Она помогла дофине подняться, прижала её к своей необъятной груди, тихонько что-то приговаривая и покачивая юную госпожу взад и вперёд.
— Вас можно поздравить, монсеньор! — воскликнула она и посмотрела на Людовика, на чьём лице отражалась целая гамма самых противоречивых чувств, среди которых уверенно пробивала себе дорогу счастливая улыбка, — самое важное теперь — обеспечить ей полный покой и уберечь от малейших переживаний. Не надо позволять ей всё время лежать, но, уж конечно, никакой охоты и никаких верховых прогулок! Самый что ни на есть щадящий режим, но и здоровый при этом! Главное, чтобы в её головке роились только радужные мысли, тогда принц будет сильным и умным.
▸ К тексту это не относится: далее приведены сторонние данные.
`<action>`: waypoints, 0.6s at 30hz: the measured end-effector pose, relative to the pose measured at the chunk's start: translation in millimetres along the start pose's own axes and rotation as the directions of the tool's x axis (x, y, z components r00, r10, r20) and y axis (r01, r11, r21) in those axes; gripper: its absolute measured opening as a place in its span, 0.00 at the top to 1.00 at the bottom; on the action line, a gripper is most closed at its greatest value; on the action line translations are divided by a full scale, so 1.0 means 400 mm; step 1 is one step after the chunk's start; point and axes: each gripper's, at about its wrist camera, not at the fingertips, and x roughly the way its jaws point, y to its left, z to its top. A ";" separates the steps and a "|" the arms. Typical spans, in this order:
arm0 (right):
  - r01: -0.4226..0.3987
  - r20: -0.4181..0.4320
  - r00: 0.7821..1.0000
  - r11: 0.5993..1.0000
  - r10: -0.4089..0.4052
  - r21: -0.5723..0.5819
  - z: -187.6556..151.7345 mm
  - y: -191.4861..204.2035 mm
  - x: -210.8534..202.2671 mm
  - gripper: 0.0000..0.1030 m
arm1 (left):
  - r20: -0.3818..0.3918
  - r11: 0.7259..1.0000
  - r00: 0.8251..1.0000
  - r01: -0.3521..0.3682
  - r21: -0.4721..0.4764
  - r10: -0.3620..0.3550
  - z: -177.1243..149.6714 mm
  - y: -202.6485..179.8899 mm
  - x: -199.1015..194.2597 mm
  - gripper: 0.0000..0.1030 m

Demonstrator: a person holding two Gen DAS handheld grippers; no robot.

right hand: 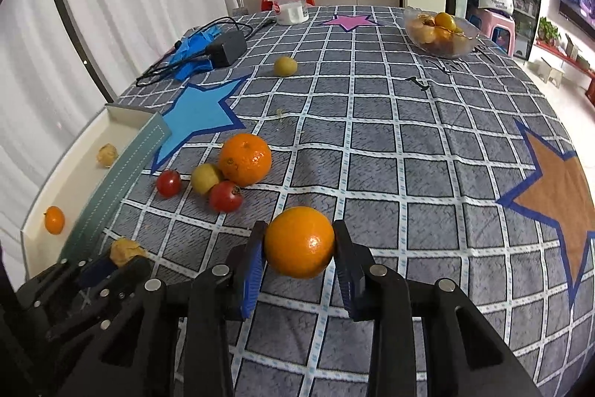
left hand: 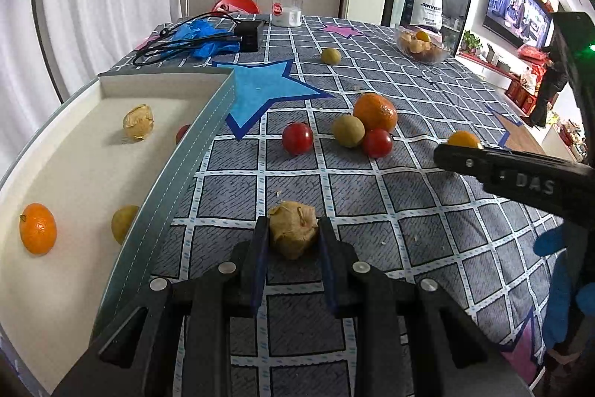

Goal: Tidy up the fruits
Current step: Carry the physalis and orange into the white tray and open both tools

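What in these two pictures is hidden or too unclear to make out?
- Red fruit in the tray: left wrist view, mostly behind the tray wall.
- Glass bowl contents: both views, piled together and small.
- Small orange fruit: left wrist view, lower part behind the right gripper.
- Bottle label: too small to read.

Left gripper point(left hand: 293, 229): black plastic frame, two flat fingers with blue ribbed pads point(left hand: 259, 270) on inner faces. Round silver screws point(left hand: 227, 268) on finger mounts, matte black angular links below.

Right gripper point(right hand: 299, 242): same black build, blue ribbed pads point(right hand: 252, 276), silver round screws point(right hand: 378, 269). Raised letters "DAS" point(left hand: 534, 184) on side of finger in left wrist view, small green light point(left hand: 592, 46) on black body above.

Blue glove point(left hand: 565, 289) at right edge.
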 end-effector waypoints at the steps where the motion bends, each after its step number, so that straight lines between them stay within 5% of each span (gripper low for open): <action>1: -0.004 -0.001 1.000 1.000 0.004 0.003 0.000 -0.001 -0.003 0.65 | 0.000 1.000 1.000 0.001 -0.002 -0.001 -0.001 0.000 -0.001 0.74; 10: -0.045 0.020 0.999 0.999 0.045 -0.014 0.009 0.041 -0.047 0.65 | 0.069 0.998 0.997 0.043 -0.042 -0.040 0.018 0.038 -0.079 0.74; 18: -0.106 0.020 0.994 0.990 0.108 -0.089 0.046 0.164 -0.049 0.65 | 0.147 0.995 0.989 -0.019 -0.102 0.034 0.056 0.168 -0.156 0.74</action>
— Я думаю, вы сами справитесь со всем этим гораздо лучше, госпожа Луаза, — ответил Людовик, всё ещё вне себя от радости, — мне всё это несколько непривычно...
— Это вполне естественно, — произнесла Луаза де Бетлен с поистине королевской снисходительностью.
А в это время от тесной группы обитателей замка Женапп бесшумно отделился уродливый силуэт Оливье Лемальве. Он скользнул обратно в свою комнату, проворно скрывая пузырёк с хорьковой желчью за воротом камзола.
Шарлотта родила сына горделиво, легко и радостно.
— Его надо назвать Карл, — говорила она, — взгляните, как он красив!
— Я согласен со вторым утверждением, — отвечал ей Людовик, переступая с пятки на носок и заправив большие пальцы рук за цепь ордена Золотого Руна. Лицо его светилось гордостью. — Он, несомненно, красив, но Карл — неподходящее имя для моего сына. Я согласен назвать его как угодно, но только не Карл.
— Но его предок — Карл Великий. И меня зовут Шарлотта. Что бы вы ни говорили, Карл — самое подходящее имя для принца.
— Это — роковое имя, нашей семье оно приносит несчастье. Суди сама: мой недалёкий и гневливый отец, мой безумный дед, мой слабохарактерный брат, мой заклятый враг граф Шароле — все они Карлы. Нет, нет, я не позволю крестить его этим именем.
— Что ж пусть будет так, как вам угодно, — улыбнулась Шарлотта, — только с тем условием, что имена дочерей, когда они родятся, буду выбирать я.
— Как же мы назовём нашего новорождённого принца?
— Мы назовём его Иоахим, в честь великого богослова, который пророчествует в своих трудах о наступлении эры высшей справедливости, когда все народы будут жить по мудрым законам, в мире друг с другом, и перестанут воевать между собой. Об этом я мечтаю для Франции, а в один прекрасный и великий день такой порядок, быть может, восторжествует на всей земле. Когда я взойду на трон, я научу его всему, что знаю и умею, и даже тому, чему сам ещё только учусь, чтобы после моей смерти он продолжил начатое мною, а после него — его сын, а потом сын его сына, и так навсегда, во веки веков, пока не придёт золотой век, пока не воцарится эпоха благоденствия, пока не пробьёт тот час отдохновения для усталого человечества, о котором за много веков до того мечтала великая душа Иоахима, короля Франции.
— Боже мой, столько всего — на эти хрупкие плечики! — она нежно коснулась их рукой. — Всё это тяжкое бремя падёт на него одного?!
— Уж что-что, а плечики Господь дал ему славные — грех жаловаться, — заметила Луаза де Бетлен, нимало не интересовавшаяся тем, о чём предстоит мечтать великой душе принца Иоахима, — славная большая головка и широкие плечики — сколько мук они приносят бедным матерям.